(7 years, 11 months ago)
Commons ChamberI beg to move, That the Bill be now read a Second time.
I wish to start by quoting a statement from the UK Government with which I agree 100%—[Interruption]—strange as that may seem. The UK Government’s aid strategy states:
“International development is about much more than just aid.
I am bringing this Bill forward, because international development is about much more than just aid.
I became interested in these types of issues many years ago when I first started doing international work. My first such job was for the Food and Agriculture Organisation of the United Nations. Over the years, I have worked on 26 international assignments that have involved countries in the developing world. I have worked in places that I did not even know existed before I was asked to accept a contract—being a Scotsman I accepted the contract and then looked up the place on the map. I have been in places such as the Marshall Islands, in the middle of the Pacific ocean, and in the middle east, in places such as Oman and Yemen—where at one stage I thought I was being kidnapped—but most of my time and 16 of my assignments have been in Africa. On my last assignment before joining this House, I was funded by the Norwegian Government to evaluate the Benguela Current Commission’s research unit, which was researching the Benguela current as it ran up South Africa, Namibia and Angola.
I have had a long interest in development matters. I have never been funded by a charitable body, always by bilateral Government arrangements or sometimes at the request of the United Nations or the World Bank, as well as on a couple of occasions by the Asian Development Bank. One thing that struck me in my early days doing such work was that although I believe passionately in aid and funding and that the Government have done absolutely the right thing by being at the forefront of paying an agreed percentage of GDP to the developing world, that will never be enough to address the needs of some of the poorest countries in this world. Indeed, there is great danger in seeing international development solely as a function of aid.
Let me tell the House one thing. There have been estimates that if somehow the world was able to stop all the tax evasion and tax avoidance in the continent of Africa, and to clean up the system, including in the small areas I am considering, the tax that could be earned in Africa would be far greater than the entire international aid that is fed into Africa. My challenge today is to people who say that they do not like international aid in the sense of our sending money for good purposes to the developing world.
I wonder whether my hon. Friend has anyone in mind when he says that.
(8 years, 4 months ago)
Commons ChamberI wish to compliment the shadow Home Secretary on the way he opened this debate. He set the matter out in exactly the right tone, with precision, and suggested how it could be resolved, and I am extremely grateful. I wish I could say that the Minister approached the issue with some degree of certainty, but he was able to offer only a convoluted and equivocal speech that will have generated not certainty but uncertainty in the minds of many EU nationals living in this country.

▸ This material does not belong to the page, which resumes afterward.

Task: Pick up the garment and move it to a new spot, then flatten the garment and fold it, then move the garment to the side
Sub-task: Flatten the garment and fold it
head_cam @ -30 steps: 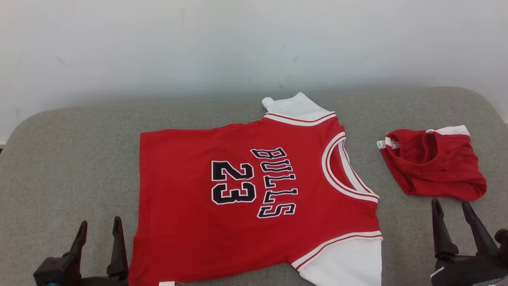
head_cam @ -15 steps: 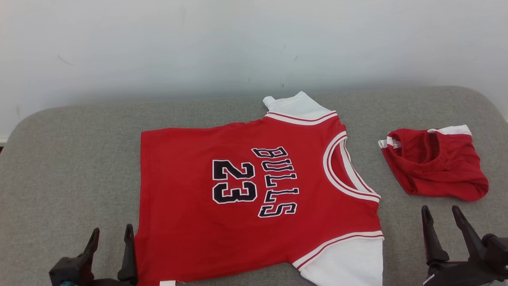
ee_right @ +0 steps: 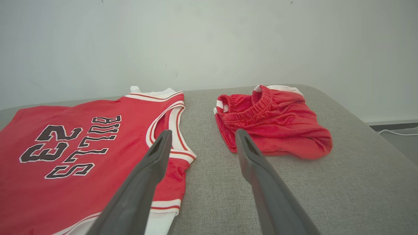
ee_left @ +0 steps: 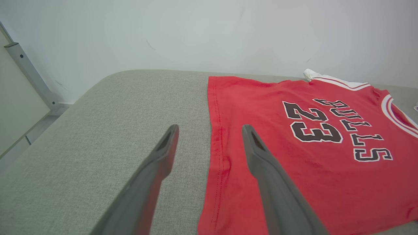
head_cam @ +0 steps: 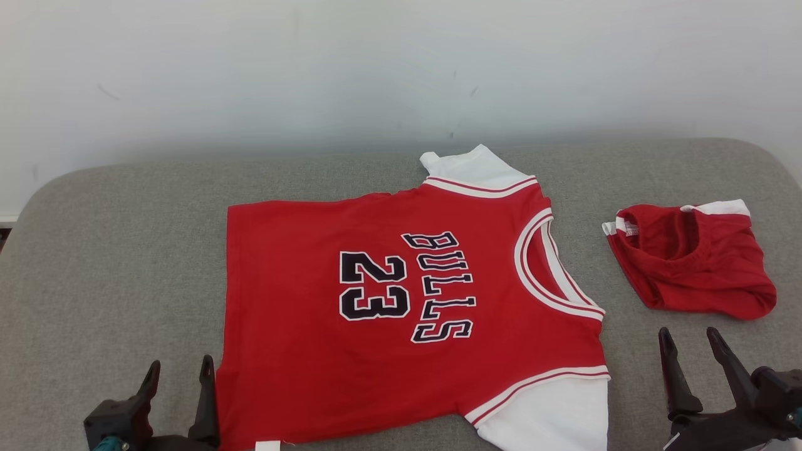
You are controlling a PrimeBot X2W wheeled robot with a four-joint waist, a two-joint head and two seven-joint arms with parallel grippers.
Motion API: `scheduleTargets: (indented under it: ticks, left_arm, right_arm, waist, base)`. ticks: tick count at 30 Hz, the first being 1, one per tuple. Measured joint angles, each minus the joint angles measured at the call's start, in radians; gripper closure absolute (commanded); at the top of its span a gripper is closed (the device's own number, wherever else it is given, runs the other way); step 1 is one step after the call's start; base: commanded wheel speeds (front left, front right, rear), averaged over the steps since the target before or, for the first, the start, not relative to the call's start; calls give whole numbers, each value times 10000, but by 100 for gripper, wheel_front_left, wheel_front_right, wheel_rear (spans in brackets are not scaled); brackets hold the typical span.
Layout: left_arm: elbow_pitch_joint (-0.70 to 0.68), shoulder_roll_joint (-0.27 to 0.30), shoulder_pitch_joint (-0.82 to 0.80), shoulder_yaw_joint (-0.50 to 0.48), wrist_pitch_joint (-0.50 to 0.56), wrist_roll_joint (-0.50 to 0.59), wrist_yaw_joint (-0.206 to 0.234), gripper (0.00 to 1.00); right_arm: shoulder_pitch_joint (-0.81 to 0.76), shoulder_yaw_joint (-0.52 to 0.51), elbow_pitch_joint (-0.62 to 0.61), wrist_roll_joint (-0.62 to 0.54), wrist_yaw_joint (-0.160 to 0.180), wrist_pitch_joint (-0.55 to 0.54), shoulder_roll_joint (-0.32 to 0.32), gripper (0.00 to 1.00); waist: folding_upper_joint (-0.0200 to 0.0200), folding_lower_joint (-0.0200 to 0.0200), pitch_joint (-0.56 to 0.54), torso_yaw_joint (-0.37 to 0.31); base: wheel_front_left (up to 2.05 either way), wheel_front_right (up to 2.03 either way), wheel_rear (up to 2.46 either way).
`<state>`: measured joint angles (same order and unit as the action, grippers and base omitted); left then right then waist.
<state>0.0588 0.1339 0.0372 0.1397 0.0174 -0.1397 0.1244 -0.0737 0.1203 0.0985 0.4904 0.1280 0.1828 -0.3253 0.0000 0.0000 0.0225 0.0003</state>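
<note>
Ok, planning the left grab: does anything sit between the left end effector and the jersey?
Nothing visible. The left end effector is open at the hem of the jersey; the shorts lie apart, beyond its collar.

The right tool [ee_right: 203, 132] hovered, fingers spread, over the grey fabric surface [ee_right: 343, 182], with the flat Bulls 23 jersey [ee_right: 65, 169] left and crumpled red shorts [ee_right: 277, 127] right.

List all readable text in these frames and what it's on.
"BULLS": black white-edged letters on the red jersey with white sleeves
"23": black white-edged number on the same jersey, beside the word
White tag on the crumpled red shorts: too small to read
White tab at the jersey's hem: too small to read
</note>
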Motion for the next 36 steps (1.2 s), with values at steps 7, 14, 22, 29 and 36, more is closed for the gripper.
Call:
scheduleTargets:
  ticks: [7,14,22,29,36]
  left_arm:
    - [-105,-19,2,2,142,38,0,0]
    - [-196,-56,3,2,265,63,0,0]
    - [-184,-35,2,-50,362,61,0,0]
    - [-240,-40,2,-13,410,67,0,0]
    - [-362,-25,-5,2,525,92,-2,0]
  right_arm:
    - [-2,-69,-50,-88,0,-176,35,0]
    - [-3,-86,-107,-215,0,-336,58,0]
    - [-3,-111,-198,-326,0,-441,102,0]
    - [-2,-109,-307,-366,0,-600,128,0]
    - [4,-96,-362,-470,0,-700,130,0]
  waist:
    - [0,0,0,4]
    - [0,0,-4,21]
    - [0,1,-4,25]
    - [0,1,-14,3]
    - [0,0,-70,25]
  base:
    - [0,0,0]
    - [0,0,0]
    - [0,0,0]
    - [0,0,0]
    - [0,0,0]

For me, this started not after the referendum but before it, when during Prime Minister’s questions I mentioned two of my constituents of German nationality who were so upset at the nature of the debate on immigration that they left Scotland and said that they did not want to live in the United Kingdom while the referendum was going on, such were their feelings about the way they were characterised. That issue went even deeper for them, because they had lived in Scotland at the time of the independence referendum when they were allowed a vote. For the EU referendum, however, they were denied the vote that this House should have given them and that would have helped to relieve some of their pre-vote anxieties.
Many Members have constituents who are caught in many different situations. Not only have those two constituents of mine already left—I am trying to persuade them to return to Scotland—but I heard yesterday from a local friend who is a mortgage broker and said that a couple who were due to buy their first home in Scotland withdrew at the last minute saying, “We’re EU citizens. We cannot take the risk of investing here when such uncertainty lies over us today.”
Does that put to bed the lie that the Government have a long-term economic plan?
I always thought that it was rather fanciful thinking on the Government’s part that they knew what a long-term economic plan might look like. We need not a long-term economic plan, but short-term and immediate action for every EU national who lives in this country.
One lady wrote to me in concern because her husband is from Denmark and is anxious about what will happen to them. She asked, “Will our family be split up?” These are anxieties and the Minister might say, “Well, some of those anxieties are ill-founded.” But the anxieties are not ill-founded if the Government lack clarity. If the Government decline to give the clarity and certainty they need, people’s uncertainty and their worries are perfectly legitimate. Minister, it is time to act. It is not too late: do the right thing, and do it now.